L’engagement de ces investigations découle directement de la publication et de la diffusion virale sur les réseaux sociaux d’une séquence vidéo. L’enregistrement montre un fonctionnaire de la police nationale ceinturer par surprise et par-derrière un homme de 29 ans, prénommé Youssef, avant de le plaquer et de le projeter avec une extrême violence sur le sol.
Les faits reprochés s’étaient déroulés plusieurs semaines plus tôt, le 21 juin 2026, au cœur de la ville de Carcassonne en pleine célébration de la Fête de la musique. Une patrouille des forces de l’ordre avait été initialement dépêchée sur les lieux pour intervenir et procéder à des vérifications en réponse à des signalements de nuisances sonores.

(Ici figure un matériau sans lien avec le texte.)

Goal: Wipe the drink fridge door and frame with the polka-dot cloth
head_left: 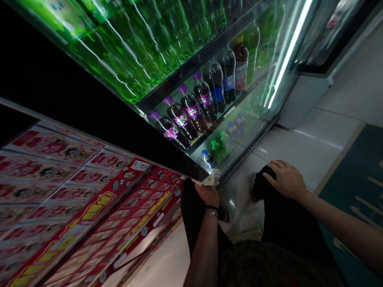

Youssef a trouvé la mort treize jours après cette altercation, le 3 juillet 2026. Cependant, selon les déclarations formulées par le parquet de Carcassonne, les examens d’autopsie pratiqués sur le corps ont abouti à une conclusion médicale attribuant le décès à une cause toxique, n’établissant aucun lien de causalité directe entre le geste du policier national et la disparition du jeune homme.
Les accusations de violences disproportionnées
Ces conclusions médico-légales n’ont pas éteint la contestation portée par le conseil de la famille de la victime. L’avocat dénonce vigoureusement un déchaînement de violences physiques totalement disproportionnées de la part du fonctionnaire, soulignant que Youssef n’était muni d’aucune arme et ne constituait aucun danger imminent pour les agents au moment précis de l’intervention.